WHAT TO PRODUCE
Each line from the material with the word "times" in it must be copied.

☆ ☆ ☆ ☆ ☆

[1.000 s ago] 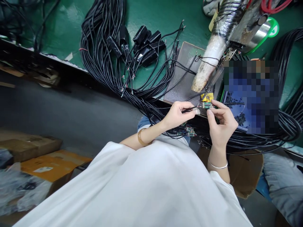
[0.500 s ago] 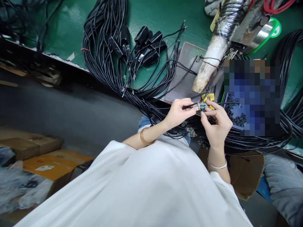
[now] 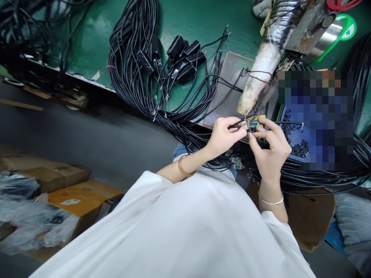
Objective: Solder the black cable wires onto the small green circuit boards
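Observation:
A small green circuit board [image 3: 253,124] is held between my two hands under the tip of a white pipe. My left hand [image 3: 224,133] pinches black cable ends [image 3: 237,124] at the board's left side. At the board's right side, the thumb and forefinger of my right hand [image 3: 271,146] close on its edge and a fine wire. Another black cable [image 3: 291,122] runs out rightward behind the right fingers. Below the hands, several more wired circuit boards [image 3: 236,162] hang among cables near my lap. Part of a yellow piece [image 3: 261,118] shows behind the board.
The wrapped white pipe [image 3: 261,73] slants down over a grey plate [image 3: 222,102]. Bundled black cables [image 3: 124,69] and black housings [image 3: 182,69] lie on the green table [image 3: 95,42]. A solder spool [image 3: 327,40] and a blue tray [image 3: 298,144] of small black parts sit right. Cardboard boxes [image 3: 84,197] stand left.
The view has shifted a little, so the scene sits farther right. Both hands and the board have moved slightly up towards the pipe tip; both grips stay closed.

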Action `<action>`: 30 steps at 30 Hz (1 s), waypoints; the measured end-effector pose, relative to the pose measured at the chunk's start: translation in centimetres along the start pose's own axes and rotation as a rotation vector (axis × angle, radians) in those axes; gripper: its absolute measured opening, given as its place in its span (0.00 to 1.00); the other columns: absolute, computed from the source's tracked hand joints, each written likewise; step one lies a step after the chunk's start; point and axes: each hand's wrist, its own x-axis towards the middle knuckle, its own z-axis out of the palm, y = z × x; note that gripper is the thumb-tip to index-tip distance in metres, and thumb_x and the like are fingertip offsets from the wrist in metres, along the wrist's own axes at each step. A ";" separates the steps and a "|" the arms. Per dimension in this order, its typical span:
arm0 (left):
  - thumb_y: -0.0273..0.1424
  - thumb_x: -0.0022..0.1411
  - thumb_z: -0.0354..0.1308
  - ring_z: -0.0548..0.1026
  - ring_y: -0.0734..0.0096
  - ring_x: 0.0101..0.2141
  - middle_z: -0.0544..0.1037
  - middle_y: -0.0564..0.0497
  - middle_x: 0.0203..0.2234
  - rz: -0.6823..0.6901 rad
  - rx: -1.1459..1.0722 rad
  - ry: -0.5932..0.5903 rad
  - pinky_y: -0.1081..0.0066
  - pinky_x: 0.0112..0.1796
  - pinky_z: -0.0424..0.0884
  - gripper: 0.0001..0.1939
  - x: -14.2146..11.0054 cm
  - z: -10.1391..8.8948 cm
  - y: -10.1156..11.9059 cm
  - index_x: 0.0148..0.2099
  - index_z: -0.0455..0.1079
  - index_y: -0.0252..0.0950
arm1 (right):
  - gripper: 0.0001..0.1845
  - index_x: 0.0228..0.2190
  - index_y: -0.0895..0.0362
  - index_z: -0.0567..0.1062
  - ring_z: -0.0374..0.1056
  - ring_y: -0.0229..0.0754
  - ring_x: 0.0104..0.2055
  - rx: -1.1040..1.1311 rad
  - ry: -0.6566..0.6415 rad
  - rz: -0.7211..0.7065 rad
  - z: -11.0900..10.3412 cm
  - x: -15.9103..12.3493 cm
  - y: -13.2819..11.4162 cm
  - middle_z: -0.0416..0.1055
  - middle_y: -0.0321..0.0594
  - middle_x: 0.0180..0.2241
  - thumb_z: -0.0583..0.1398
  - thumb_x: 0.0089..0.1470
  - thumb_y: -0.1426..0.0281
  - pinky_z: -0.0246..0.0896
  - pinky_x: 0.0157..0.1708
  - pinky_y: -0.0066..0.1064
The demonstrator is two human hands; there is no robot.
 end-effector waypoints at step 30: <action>0.26 0.55 0.59 0.65 0.81 0.24 0.68 0.54 0.21 0.038 -0.010 0.039 0.80 0.26 0.64 0.10 0.0 0.4 0.2 0.23 0.66 0.32 | 0.02 0.33 0.53 0.79 0.75 0.47 0.52 -0.002 0.011 0.001 -0.1 0.6 -0.1 0.76 0.42 0.52 0.65 0.57 0.73 0.77 0.51 0.44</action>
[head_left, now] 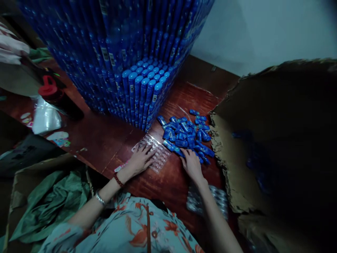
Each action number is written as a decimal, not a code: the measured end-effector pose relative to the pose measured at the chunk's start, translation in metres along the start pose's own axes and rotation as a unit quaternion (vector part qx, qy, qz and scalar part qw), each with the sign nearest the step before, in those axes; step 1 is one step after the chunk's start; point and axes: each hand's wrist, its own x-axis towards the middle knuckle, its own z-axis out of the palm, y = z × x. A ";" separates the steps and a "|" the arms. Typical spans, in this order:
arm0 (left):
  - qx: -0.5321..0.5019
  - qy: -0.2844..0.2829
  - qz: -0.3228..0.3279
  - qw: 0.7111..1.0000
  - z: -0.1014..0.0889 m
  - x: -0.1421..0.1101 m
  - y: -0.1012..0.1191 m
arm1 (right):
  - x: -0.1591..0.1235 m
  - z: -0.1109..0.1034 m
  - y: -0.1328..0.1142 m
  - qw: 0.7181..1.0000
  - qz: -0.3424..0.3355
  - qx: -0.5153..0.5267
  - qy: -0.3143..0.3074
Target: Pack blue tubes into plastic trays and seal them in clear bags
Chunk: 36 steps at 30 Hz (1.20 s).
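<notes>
Head view: Left hand [140, 160] flat, fingers spread on one clear blister tray [161, 159]. Right hand [192, 164], fingers bent, at near edge of one heap of small blue packs [181, 136], too many to count; grip unclear. One red-lidded bottle [61, 100] beside one tall stack of blue tubes [113, 66].

a pale, bluish-grey wall [284, 31] rises at the upper right, dimly lit. below it runs a reddish-brown table [105, 140] with scuffed, streaked wood and a faint glare near its middle. the far left corner and the right side sink into deep shadow.
</notes>
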 end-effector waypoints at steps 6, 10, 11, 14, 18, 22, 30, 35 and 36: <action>0.013 -0.025 -0.093 0.995 0.018 -0.035 0.034 | -0.021 0.005 -0.004 0.988 0.041 0.142 0.049; 0.003 -0.003 -0.096 0.995 0.014 -0.041 0.043 | -0.022 0.000 -0.024 0.943 0.106 0.307 0.067; 0.003 -0.006 -0.080 0.997 0.014 -0.039 0.042 | -0.019 -0.002 -0.031 0.932 0.107 0.342 0.055; 0.006 -0.026 -0.037 0.999 0.017 -0.030 0.037 | -0.006 -0.004 -0.051 0.919 0.063 0.388 0.019; 0.019 -0.030 -0.030 0.999 0.026 -0.026 0.031 | 0.011 -0.001 -0.057 0.930 0.018 0.367 -0.003; 0.021 -0.022 -0.028 0.999 0.030 -0.029 0.030 | 0.017 -0.001 -0.048 0.940 0.049 0.333 -0.052; 0.015 -0.020 -0.027 0.999 0.031 -0.028 0.030 | 0.018 -0.035 -0.076 0.990 -0.126 0.016 -0.069; 0.014 -0.030 -0.024 0.999 0.034 -0.028 0.035 | 0.028 -0.038 -0.112 0.970 -0.203 -0.083 -0.105; 0.013 -0.031 -0.024 0.999 0.035 -0.028 0.036 | 0.031 -0.038 -0.117 0.965 -0.219 -0.095 -0.112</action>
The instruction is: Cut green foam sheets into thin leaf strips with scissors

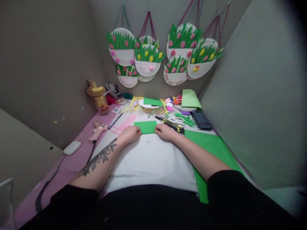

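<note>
In the head view, the green paper rectangle (pixel 146 127) at the centre of the frame could skew or crease if the left hand (pixel 132 133) and right hand (pixel 165 131) press unevenly, and the black-and-yellow utility knife (pixel 176 127) near the right hand could be knocked by a sideways move. The paper appears smooth and straight-edged above white sheeting (pixel 151 159); curled fingers grip its opposite ends, left and right.

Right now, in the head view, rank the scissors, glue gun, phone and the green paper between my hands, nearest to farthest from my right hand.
From your right hand:
1. Green paper: touching it, on its left.
2. Scissors: just beyond, slightly right.
3. Phone: farther right.
4. Glue gun: farthest, across on the left.
</note>
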`<state>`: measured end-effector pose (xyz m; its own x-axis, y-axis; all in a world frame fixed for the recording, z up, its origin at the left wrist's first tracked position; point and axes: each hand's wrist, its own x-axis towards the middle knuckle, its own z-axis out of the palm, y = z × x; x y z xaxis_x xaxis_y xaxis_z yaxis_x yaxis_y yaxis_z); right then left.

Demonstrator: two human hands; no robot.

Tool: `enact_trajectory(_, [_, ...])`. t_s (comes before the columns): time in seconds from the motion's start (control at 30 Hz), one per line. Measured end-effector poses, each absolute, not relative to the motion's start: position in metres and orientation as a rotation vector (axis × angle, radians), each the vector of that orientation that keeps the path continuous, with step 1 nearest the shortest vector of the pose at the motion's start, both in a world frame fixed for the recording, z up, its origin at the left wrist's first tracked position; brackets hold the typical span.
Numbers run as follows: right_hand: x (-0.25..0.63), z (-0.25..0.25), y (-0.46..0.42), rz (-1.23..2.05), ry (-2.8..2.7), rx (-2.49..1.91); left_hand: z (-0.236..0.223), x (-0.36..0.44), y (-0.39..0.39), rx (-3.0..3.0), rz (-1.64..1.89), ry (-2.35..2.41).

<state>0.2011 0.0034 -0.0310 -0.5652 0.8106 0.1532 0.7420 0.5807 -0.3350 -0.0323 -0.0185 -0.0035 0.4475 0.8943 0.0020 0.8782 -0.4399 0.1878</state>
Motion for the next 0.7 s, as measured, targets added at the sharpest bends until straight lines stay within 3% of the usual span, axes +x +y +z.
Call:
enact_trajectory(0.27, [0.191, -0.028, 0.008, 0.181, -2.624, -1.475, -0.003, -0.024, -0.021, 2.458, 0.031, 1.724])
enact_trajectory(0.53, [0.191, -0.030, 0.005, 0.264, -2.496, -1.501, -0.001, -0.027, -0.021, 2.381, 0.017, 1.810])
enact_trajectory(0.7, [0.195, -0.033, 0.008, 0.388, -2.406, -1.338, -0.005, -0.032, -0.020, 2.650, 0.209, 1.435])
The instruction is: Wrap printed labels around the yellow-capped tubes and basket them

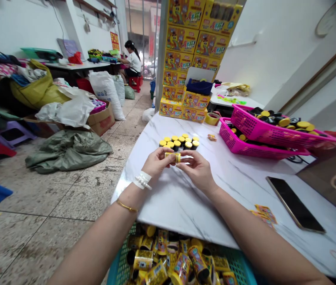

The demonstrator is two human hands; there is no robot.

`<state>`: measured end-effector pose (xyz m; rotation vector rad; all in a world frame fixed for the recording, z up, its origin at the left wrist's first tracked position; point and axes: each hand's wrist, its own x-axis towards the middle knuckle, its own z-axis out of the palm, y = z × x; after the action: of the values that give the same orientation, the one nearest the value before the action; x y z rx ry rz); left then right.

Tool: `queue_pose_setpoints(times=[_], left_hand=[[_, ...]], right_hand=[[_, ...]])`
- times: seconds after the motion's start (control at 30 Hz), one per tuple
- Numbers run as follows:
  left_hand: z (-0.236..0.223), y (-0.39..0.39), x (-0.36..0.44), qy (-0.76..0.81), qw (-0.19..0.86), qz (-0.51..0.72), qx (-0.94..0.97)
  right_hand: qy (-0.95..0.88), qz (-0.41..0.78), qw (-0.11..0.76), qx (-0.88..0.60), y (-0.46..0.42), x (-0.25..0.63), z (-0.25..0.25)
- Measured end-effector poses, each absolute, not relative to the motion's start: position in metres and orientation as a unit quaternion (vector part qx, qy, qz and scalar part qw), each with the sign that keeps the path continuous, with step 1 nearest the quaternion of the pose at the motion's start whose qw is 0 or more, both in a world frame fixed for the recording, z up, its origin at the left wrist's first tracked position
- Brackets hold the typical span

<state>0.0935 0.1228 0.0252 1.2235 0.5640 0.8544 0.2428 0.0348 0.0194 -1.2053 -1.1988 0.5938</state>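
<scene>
Above the white marbled table (168, 202), my left hand (158, 161) grips a small yellow capped canister (173, 157), held sideways. My right hand (196, 170) has its thumb and fingertips at the canister's right end, so both hands are closed on it. Just beyond my fingers stands a cluster of several black canisters with yellow caps (177, 144). Below the table's near edge, a teal basket (243, 266) holds many canisters with yellow printed labels (182, 267). Small printed label pieces (265, 215) lie near my right forearm.
Two stacked pink baskets (262, 148) of black and yellow canisters stand at the right. A phone (295, 204) lies nearer. Yellow printed boxes (182, 63) are stacked at the back beside a tape roll (212, 118). A person (132, 59) sits at a far table. Sacks (105, 93) line the left.
</scene>
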Motion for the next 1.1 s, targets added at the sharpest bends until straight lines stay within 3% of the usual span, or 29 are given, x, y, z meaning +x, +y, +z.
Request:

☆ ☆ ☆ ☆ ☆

TASK ANSWER
Tool: `queue_pose_setpoints(times=[_], left_hand=[[_, ...]], right_hand=[[_, ...]])`
- times: seconds after the motion's start (control at 30 Hz), one per tuple

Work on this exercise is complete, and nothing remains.